Initially, I picked up Amy Monticello’s “Close Quarters” because of its binding. It’s a slim volume, perfect-bound, with a crossed-stitch binding that suggests a corset laced up at the spine. The corset stitch is elegant and unusual—a thick cord twisted and knotted into a series of X shapes the length of the book. “Can we do this?” I and the other interns asked. We knew immediately that we wanted some compelling detail for our next chapbook design, and that this eye-catching stitch could be that detail. We emailed the book’s press, Sweet Publications, for guidance.
“It’s actually funny that you ask,” the reply read, “since the binding that we came up with was a bit of a quick fix. Our original intent was to do a perfect binding, but we quickly discovered…as soon as a reader opened the book, they would see straight to our black and very obvious book tape. This was not aesthetically pleasing…so the cross-stitch was an attempt to cover our mistake.”
Interesting, then, that Monticello’s essays in “Close Quarters” are all about binding, even when the ties that bind are attempts to repair mistakes. In the titular essay, Monticello writes, “All they do is laugh, and the way they laugh might make you think they’re old lovers or on a second marriage…They spent the last of their youth in this town, in love and out late. They got married, had me, legally separated for five years, and eventually divorced when I was seven. But from that divorce twenty-three years ago came a new commitment to one another, a friendship as strong and soft as worn leather, like a marriage in middle age.”
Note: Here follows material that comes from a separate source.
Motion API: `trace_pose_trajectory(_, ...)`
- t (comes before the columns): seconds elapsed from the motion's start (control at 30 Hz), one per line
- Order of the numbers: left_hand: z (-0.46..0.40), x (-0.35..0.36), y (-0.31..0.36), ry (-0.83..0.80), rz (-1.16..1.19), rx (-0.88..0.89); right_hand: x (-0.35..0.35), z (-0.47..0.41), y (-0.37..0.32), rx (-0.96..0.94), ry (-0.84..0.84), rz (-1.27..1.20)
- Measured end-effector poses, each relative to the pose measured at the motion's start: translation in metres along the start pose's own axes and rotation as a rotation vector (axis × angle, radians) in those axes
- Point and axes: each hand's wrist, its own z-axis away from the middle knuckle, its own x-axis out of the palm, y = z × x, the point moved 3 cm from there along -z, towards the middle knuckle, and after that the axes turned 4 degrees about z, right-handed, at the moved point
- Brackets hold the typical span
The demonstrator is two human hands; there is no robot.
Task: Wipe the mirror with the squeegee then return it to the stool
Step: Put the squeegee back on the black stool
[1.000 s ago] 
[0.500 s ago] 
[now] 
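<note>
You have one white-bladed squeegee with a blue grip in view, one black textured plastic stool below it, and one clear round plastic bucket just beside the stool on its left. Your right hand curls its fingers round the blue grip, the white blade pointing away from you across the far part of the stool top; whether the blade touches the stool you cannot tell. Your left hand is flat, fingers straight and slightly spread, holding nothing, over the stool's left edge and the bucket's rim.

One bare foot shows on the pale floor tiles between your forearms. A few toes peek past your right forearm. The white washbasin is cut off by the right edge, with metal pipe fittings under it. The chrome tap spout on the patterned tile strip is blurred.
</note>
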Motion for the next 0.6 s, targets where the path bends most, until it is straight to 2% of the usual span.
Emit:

Through sense-heavy memories of her childhood, she delicately outlines the divergences and reunions of her family, and the family tree emerges effortlessly from her prose. She avoids excessive exposition, an understandably common stumbling block among memoirists, in favor of raw experience. At the closing of the essay “Christmas 1984”, Monticello writes, “This is the family I will wish I had because I won’t remember when I had it so briefly. This is all of us together with enough—enough presents, enough peas, enough hope that people can change and put things back together. I eat my second piece of cake, chocolate ice cream dripping down my chin and into the neck of my pink sweater. I grip my spoon in my fist and eat. It’s like the cake won’t be there if I look away for even a second.” Her characters—members of her family—are compelling and fully human, but it is her poetic and image-saturated prose that followed me for days after I had finished the book.
The essays in “Close Quarters” are less essays than extended prose poems—the rhythms clear and smooth, the narratives taking a backseat to the lyrical rollicking of the prose. Monticello takes a contemplative step back and shows us her family as they might be seen through the knotted stitching that holds them together: imperfect, incomplete, in the shadow of dark lines. But they are beautiful, and they catch the eye.